→ ACTION ITEM
Starting with the first line of the records, write out each line exactly until you have included the line containing "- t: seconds".

------------------------------------------------------------

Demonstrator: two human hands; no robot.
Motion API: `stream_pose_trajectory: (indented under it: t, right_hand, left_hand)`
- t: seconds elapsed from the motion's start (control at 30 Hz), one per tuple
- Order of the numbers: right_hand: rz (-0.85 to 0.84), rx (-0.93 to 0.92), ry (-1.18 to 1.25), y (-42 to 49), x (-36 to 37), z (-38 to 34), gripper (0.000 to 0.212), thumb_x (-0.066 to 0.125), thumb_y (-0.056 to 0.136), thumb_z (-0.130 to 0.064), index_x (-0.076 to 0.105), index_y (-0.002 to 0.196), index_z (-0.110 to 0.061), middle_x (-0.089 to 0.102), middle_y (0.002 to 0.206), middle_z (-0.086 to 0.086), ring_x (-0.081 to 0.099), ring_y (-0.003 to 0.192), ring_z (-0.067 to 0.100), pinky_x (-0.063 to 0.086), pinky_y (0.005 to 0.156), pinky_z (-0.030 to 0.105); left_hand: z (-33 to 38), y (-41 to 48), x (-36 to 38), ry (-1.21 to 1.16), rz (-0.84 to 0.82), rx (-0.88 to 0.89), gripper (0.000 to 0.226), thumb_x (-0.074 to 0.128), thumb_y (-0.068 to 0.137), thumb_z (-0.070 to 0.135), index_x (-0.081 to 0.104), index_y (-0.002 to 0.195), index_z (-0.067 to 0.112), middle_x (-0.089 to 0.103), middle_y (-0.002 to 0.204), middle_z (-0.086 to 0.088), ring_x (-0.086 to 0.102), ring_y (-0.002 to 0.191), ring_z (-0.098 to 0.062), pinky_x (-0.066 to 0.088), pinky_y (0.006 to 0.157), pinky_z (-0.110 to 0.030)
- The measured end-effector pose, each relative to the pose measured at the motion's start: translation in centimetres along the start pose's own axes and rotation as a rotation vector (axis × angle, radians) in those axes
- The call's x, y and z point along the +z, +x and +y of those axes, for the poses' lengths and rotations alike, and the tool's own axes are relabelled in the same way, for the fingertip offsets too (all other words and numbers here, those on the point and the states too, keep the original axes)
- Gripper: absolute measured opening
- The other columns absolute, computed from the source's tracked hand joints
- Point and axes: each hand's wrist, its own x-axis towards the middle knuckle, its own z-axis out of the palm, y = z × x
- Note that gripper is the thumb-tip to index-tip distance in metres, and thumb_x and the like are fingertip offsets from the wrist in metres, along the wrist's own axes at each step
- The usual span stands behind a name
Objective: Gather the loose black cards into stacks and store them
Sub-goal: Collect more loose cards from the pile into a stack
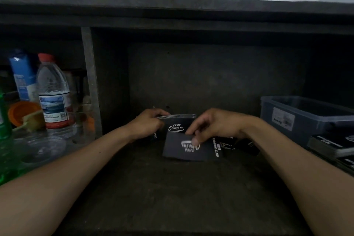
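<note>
- Standing upright, the stack (177,123) is clamped in the left hand (148,125), likely for squaring.
- A loose card (178,151) is pinched by the right hand (214,126), probably for adding.

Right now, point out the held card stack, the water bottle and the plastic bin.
card stack (180,121): head view, printed front face.
water bottle (52,84): head view, clear body.
plastic bin (300,122): head view, front wall.

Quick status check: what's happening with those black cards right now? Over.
Left hand grips card stack. Right hand pinches loose card. Other cards lie beneath right wrist. Bin at right, nothing blocking.
</note>
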Motion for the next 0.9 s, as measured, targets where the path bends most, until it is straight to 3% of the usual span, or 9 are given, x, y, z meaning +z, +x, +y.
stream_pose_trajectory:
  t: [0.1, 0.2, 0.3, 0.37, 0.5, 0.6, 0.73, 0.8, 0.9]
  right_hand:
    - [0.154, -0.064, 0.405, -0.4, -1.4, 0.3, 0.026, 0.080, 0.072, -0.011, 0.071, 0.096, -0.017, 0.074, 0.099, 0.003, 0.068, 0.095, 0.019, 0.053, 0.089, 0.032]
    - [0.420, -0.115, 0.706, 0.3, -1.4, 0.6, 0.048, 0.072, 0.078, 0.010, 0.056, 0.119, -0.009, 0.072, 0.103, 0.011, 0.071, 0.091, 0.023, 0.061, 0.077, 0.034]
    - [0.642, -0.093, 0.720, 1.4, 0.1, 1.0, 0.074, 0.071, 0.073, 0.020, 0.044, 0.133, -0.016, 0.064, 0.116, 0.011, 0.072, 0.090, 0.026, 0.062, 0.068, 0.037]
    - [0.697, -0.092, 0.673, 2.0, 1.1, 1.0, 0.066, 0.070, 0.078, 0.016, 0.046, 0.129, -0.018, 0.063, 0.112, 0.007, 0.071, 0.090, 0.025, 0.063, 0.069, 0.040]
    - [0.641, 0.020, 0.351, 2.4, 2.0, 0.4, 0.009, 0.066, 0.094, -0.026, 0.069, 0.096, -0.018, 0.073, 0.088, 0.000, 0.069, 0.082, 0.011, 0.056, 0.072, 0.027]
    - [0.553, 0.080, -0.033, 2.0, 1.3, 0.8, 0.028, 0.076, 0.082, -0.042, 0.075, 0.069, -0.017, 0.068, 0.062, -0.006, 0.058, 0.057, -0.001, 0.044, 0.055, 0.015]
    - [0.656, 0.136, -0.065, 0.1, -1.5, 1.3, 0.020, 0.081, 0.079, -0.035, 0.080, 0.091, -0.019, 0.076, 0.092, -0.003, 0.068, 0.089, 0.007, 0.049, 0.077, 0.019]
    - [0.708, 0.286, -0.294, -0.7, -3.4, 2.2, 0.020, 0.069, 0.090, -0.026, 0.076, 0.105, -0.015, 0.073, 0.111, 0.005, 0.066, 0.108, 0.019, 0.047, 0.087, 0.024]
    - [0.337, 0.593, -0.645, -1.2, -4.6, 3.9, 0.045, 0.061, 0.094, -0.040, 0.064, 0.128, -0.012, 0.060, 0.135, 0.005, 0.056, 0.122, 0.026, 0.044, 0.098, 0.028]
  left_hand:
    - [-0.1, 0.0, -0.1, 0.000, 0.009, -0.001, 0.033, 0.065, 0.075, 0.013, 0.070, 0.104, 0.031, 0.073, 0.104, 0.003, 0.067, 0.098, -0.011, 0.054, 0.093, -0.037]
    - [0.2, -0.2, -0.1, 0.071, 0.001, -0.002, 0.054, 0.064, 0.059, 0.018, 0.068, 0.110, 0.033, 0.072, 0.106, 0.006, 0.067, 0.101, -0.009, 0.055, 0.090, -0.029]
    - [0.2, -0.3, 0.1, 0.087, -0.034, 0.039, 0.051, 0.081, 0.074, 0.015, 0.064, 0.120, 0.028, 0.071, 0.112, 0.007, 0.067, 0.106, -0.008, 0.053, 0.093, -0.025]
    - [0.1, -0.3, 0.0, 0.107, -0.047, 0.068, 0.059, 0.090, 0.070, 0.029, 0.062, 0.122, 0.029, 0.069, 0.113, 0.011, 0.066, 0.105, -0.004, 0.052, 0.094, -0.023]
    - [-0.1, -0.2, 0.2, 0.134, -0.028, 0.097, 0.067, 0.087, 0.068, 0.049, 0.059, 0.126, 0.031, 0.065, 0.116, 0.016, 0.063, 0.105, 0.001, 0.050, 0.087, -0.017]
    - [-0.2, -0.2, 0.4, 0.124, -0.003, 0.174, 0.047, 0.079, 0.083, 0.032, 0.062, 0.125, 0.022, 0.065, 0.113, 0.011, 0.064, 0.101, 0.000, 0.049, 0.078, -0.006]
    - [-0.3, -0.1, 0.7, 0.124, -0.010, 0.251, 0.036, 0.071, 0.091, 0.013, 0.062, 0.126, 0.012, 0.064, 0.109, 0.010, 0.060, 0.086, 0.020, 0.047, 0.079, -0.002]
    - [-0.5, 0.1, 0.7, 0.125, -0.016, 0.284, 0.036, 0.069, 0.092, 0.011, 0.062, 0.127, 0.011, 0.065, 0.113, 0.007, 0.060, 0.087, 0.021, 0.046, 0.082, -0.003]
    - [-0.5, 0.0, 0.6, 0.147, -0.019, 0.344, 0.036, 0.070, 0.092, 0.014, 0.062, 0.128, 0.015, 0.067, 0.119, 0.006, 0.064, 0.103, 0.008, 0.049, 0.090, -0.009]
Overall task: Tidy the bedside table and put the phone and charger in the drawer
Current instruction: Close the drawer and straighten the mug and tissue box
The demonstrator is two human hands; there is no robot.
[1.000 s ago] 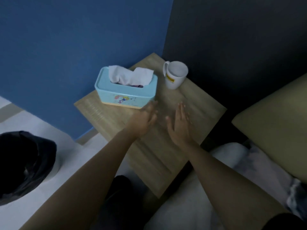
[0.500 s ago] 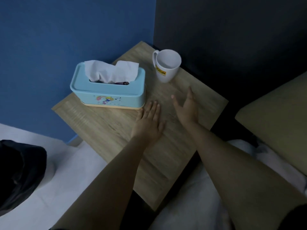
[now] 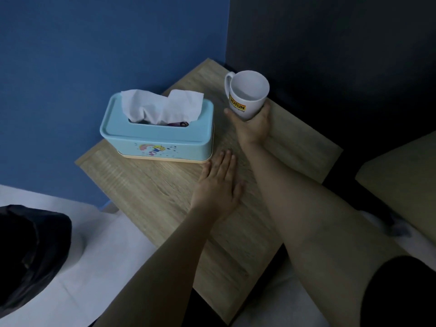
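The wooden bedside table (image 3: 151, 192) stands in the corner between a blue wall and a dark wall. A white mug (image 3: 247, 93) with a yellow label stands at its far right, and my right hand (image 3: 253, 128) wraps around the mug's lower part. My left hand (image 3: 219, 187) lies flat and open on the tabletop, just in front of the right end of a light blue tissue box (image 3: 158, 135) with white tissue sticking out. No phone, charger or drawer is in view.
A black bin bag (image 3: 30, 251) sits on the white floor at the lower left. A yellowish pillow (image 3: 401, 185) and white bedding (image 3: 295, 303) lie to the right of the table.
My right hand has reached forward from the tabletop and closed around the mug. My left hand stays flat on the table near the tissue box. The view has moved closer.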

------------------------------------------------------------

→ OUTPUT BELOW
Demonstrator: two human hands; no robot.
Motion API: `stream_pose_trajectory: (indented under it: t, right_hand, left_hand)`
- t: seconds elapsed from the motion's start (control at 30 Hz), one per tuple

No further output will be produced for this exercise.